PROBLEM DESCRIPTION: Skip the pictures and copy all the data that follows exactly.

:::::

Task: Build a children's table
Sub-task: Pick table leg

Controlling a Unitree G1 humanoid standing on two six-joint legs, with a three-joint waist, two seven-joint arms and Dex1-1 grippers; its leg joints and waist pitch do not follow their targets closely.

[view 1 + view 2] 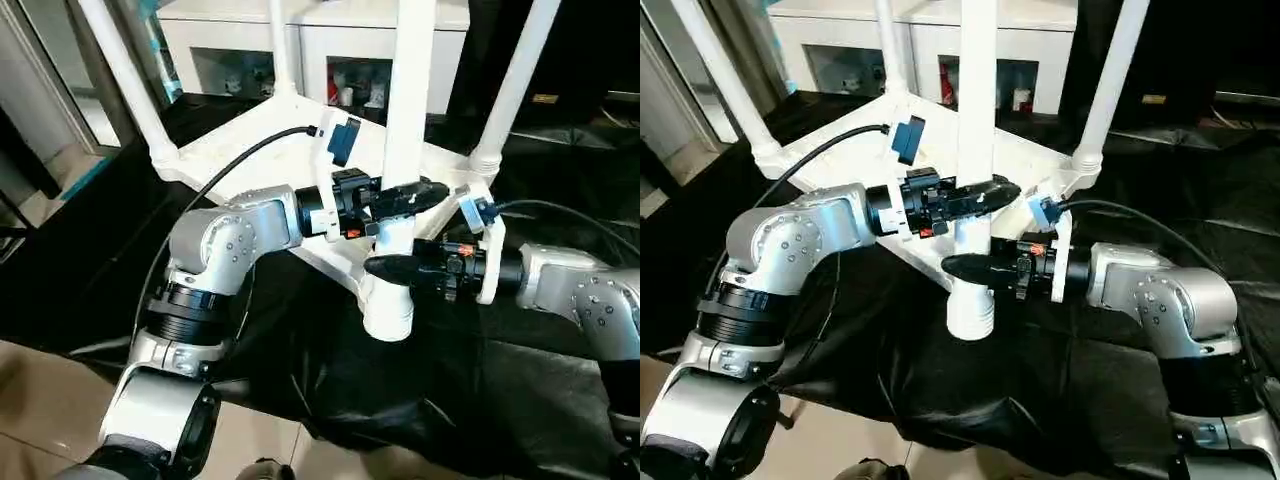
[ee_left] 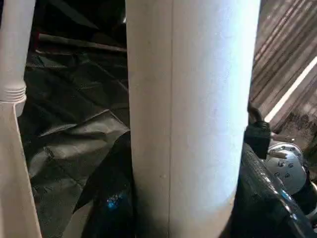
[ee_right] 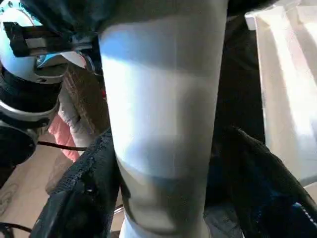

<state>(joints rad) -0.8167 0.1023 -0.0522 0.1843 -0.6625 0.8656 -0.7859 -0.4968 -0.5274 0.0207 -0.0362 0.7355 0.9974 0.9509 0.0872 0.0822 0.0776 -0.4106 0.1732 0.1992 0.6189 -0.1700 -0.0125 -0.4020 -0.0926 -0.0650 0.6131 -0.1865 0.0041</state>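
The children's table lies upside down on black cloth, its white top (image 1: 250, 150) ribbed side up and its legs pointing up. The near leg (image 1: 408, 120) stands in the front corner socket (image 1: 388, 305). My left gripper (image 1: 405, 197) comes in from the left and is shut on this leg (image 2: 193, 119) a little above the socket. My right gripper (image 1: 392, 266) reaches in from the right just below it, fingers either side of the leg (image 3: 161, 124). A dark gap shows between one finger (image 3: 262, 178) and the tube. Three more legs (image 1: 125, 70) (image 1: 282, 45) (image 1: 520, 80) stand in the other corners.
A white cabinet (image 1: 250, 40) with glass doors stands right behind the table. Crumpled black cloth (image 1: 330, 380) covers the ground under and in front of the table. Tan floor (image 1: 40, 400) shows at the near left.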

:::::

ANSWER FOR THIS EXERCISE:
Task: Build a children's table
Sub-task: Pick table leg

Controlling a Unitree G1 humanoid standing on two six-joint legs, with a three-joint waist, two seven-joint arms and Dex1-1 grippers; its leg joints and waist pitch do not follow their targets closely.

[view 1 + view 2] 
[ee_left] 
[ee_right] 

<state>(joints rad) -0.8167 0.1023 -0.0522 0.1843 -0.6625 0.8656 -0.7859 -0.4968 -0.5274 0.0207 -0.0362 0.7355 0.9974 0.9509 0.0872 0.0822 0.0776 -0.4106 0.1732 0.1992 0.6189 -0.1700 -0.0125 -0.4020 -0.0926 -0.0650 0.6131 -0.1865 0.0041</state>
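The children's table lies upside down on black cloth, its white top (image 1: 250, 150) ribbed side up and its legs pointing up. The near leg (image 1: 408, 120) stands in the front corner socket (image 1: 388, 305). My left gripper (image 1: 405, 197) comes in from the left and is shut on this leg (image 2: 193, 119) a little above the socket. My right gripper (image 1: 392, 266) reaches in from the right just below it, fingers either side of the leg (image 3: 161, 124). A dark gap shows between one finger (image 3: 262, 178) and the tube. Three more legs (image 1: 125, 70) (image 1: 282, 45) (image 1: 520, 80) stand in the other corners.
A white cabinet (image 1: 250, 40) with glass doors stands right behind the table. Crumpled black cloth (image 1: 330, 380) covers the ground under and in front of the table. Tan floor (image 1: 40, 400) shows at the near left.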

Besides this answer, the exercise requires nothing else.